◆ What to work on
Could the listing be repeated exactly, with every picture dropped?

◆ Dataset extract
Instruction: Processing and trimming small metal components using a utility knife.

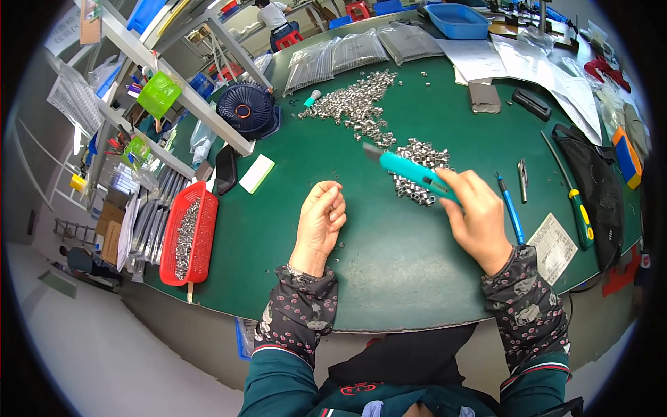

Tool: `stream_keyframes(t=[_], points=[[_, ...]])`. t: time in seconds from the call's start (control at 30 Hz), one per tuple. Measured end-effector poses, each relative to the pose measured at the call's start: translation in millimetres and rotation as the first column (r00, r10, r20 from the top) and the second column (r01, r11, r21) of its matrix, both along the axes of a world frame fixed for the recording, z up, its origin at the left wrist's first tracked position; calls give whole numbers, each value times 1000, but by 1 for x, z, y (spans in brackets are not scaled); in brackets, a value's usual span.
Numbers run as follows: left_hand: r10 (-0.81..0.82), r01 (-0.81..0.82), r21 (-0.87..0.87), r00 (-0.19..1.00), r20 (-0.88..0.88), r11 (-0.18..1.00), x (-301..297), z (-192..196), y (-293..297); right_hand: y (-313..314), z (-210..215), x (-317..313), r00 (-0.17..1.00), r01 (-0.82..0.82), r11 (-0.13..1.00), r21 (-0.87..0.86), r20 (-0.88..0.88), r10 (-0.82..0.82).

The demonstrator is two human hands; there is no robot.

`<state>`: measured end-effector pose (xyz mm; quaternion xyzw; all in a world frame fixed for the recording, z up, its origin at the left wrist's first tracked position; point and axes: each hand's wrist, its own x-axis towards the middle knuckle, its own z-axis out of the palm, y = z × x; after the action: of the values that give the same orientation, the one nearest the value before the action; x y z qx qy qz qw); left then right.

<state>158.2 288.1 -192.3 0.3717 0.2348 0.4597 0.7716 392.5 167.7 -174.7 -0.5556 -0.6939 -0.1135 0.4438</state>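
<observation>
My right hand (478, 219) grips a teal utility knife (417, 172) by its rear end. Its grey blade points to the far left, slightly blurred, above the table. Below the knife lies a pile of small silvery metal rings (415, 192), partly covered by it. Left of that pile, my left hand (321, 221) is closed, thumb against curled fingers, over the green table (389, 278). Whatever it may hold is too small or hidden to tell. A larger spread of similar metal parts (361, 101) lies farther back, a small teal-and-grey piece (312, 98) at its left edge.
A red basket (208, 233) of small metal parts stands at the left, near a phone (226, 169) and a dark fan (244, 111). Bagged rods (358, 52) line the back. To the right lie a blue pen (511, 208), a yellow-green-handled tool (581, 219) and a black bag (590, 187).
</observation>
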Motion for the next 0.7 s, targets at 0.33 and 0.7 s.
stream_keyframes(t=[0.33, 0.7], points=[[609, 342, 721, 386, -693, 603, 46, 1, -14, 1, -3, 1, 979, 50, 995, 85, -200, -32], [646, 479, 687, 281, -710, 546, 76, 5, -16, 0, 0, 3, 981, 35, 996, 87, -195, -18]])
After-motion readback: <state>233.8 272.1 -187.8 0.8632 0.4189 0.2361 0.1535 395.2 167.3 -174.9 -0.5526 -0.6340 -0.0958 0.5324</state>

◆ Output for this exercise
Instruction: Processing and trimming small metal components using a utility knife.


Tool: `stream_keyframes(t=[_], points=[[_, ...]])`. t: time in seconds from the call's start (control at 30 Hz), one per tuple. Measured end-effector poses, each relative to the pose measured at the call's start: translation in millimetres and rotation as the first column (r00, r10, r20 from the top) and the second column (r01, r11, r21) of its matrix, both along the axes of a world frame fixed for the recording, z up, its origin at the left wrist's first tracked position; calls give whole numbers, each value times 1000, but by 1 for x, z, y (spans in brackets are not scaled); in brackets, a value's usual span.
Numbers run as follows: left_hand: r10 (-0.81..0.82), r01 (-0.81..0.82), r21 (-0.87..0.87), r00 (-0.19..1.00), r20 (-0.88..0.88), r11 (-0.18..1.00), x (-301..297), z (-192..196), y (-293..297); right_hand: y (-313..314), z (-210..215), x (-317..313), r00 (-0.17..1.00), r01 (-0.82..0.82), r11 (-0.13..1.00), r21 (-0.87..0.86), r20 (-0.88..0.88), r10 (-0.82..0.82).

The demonstrator is two human hands; there is no robot.

`<state>`: measured end-effector pose (xyz mm; quaternion xyzw; all in a world frame fixed for the recording, z up, its origin at the left wrist's first tracked position; point and axes: each hand's wrist, its own x-axis towards the middle knuckle, its own z-axis out of the palm, y = z × x; after the action: of the values that give the same orientation, the one nearest the value before the action; x y z qx qy qz qw); left then right.

<state>158.2 288.1 -192.3 0.3717 0.2348 0.4597 0.7716 392.5 167.7 -174.7 -0.5556 -0.6939 -0.1135 0.4438</state>
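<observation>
My right hand (478, 219) grips a teal utility knife (417, 172) by its rear end. Its grey blade points to the far left, slightly blurred, above the table. Below the knife lies a pile of small silvery metal rings (415, 192), partly covered by it. Left of that pile, my left hand (321, 221) is closed, thumb against curled fingers, over the green table (389, 278). Whatever it may hold is too small or hidden to tell. A larger spread of similar metal parts (361, 101) lies farther back, a small teal-and-grey piece (312, 98) at its left edge.
A red basket (208, 233) of small metal parts stands at the left, near a phone (226, 169) and a dark fan (244, 111). Bagged rods (358, 52) line the back. To the right lie a blue pen (511, 208), a yellow-green-handled tool (581, 219) and a black bag (590, 187).
</observation>
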Motion for the next 0.7 s, targets at 0.33 and 0.7 s.
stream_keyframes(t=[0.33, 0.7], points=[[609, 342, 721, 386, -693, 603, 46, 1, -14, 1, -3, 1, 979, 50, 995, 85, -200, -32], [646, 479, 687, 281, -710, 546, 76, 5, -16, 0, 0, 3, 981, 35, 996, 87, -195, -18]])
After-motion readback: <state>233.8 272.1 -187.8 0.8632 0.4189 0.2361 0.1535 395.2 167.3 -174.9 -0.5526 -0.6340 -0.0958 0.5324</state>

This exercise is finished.